We just spent two days at AHIP’s (America’s Health Insurance Plans) 2008 National Policy Forum, an annual gathering about the challenges facing the industry. Despite the multitude of speakers with markedly different world views, the similarity of the themes was remarkable – and telling. We may have finally reached a point in the health care conversation where we are forced to agree on the fundamentals. Hallelujah.

The common refrains from the choir:

1. No matter who is elected President, he or she needs to present a solution to the health care crisis very early on in their administration.

2. This country is not ready for single payer, nor is it ready to hand everyone a check and wish them good luck in the free market.

3. We need to stop focusing on lowering prices and premiums and start focusing on how to manage care better to cut costs. We can save money by taking better care of patients.

4. The uninsured have many faces – they are not simply the poorest segment of society.

5. Health IT (information technology) may not save money, but it will improve care. IT will also allow us to develop comparative effectiveness studies, so we can finally figure out what treatments are medically effective and cost efficient, and avoid treatments that are only marginally effective.

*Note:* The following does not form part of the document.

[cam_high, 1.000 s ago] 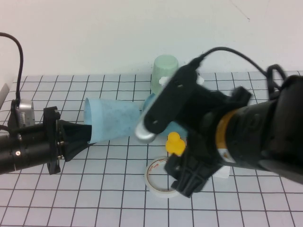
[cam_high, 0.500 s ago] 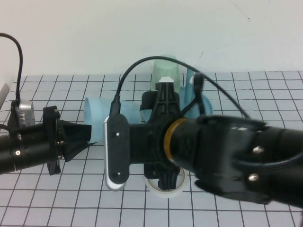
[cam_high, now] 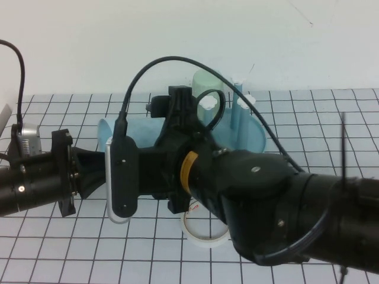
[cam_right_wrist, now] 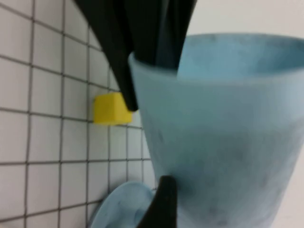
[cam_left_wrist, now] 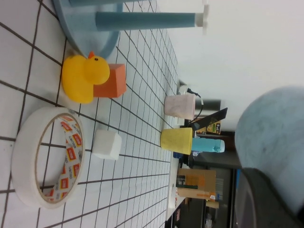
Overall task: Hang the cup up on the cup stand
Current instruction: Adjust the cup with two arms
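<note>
Cup (cam_high: 133,127) is held level beside the stand (cam_high: 249,127), the left gripper (cam_high: 95,171) clamped on its rim. The right gripper (cam_right_wrist: 156,118) straddles the cup, fingers apart. A handover seems underway; closing on the cup is called for next.

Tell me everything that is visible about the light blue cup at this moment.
The cup is a light sky-blue tapered tumbler without a handle, of matte, faintly speckled plastic as it looks. It lies sideways above the table, with its rim toward the left gripper, which is shut on that rim, one finger inside. The right gripper is open beside its body, with a dark fingertip against the outer wall in the right wrist view. In the high view the right arm hides most of it.
</note>
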Motion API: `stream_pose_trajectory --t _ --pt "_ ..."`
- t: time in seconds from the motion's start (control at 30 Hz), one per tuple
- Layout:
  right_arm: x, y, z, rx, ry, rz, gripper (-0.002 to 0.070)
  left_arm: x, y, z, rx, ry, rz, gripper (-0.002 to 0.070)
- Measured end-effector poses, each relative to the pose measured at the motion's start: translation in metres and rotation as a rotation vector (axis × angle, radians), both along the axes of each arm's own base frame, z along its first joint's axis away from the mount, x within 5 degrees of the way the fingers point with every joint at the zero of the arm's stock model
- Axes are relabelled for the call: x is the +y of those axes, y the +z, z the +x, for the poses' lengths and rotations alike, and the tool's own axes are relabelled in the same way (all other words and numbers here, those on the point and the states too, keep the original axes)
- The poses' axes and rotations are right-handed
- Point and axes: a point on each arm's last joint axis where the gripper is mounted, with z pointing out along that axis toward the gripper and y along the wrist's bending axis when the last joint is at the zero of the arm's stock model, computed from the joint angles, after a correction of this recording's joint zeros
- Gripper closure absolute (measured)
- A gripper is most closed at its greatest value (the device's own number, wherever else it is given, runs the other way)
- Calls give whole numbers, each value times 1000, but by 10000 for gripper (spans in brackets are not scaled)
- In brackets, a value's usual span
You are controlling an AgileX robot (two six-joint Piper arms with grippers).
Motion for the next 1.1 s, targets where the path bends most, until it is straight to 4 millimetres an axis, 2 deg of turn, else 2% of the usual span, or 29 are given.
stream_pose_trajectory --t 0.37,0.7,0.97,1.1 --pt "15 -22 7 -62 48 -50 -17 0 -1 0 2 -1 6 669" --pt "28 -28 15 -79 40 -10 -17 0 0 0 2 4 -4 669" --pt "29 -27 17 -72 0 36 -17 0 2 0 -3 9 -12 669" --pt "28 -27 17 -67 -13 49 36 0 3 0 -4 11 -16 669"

6. Wellness is good. Obesity is bad.

7. We need to change the incentives so that physicians are paid based on the quality – not the quantity – of care they provide.

As always, AHIP presented an impressive line-up of speakers that ranged from the ultra-political-commentators (Chris Matthews, Donna Brazile) to the biggest names in health policy wonkness (Len Nichols of New America, Paul Ginsburg of Center for Studying Health System Change, former HCFA Administrators Bruce Vladeck and Gail Wilensky) and two politicians on the front line of health care, Senator Ron Wyden (D-OR), lead sponsor of the Healthy Americans Act and Rep. Dave Camp (R-MI), the Ranking Minority Member of Ways and Means Subcommittee on Health. They even cajoled the charismatic Andy Stern of SEIU to encourage the mostly-insurers-audience to be “agitators of change” to improve health care in this country.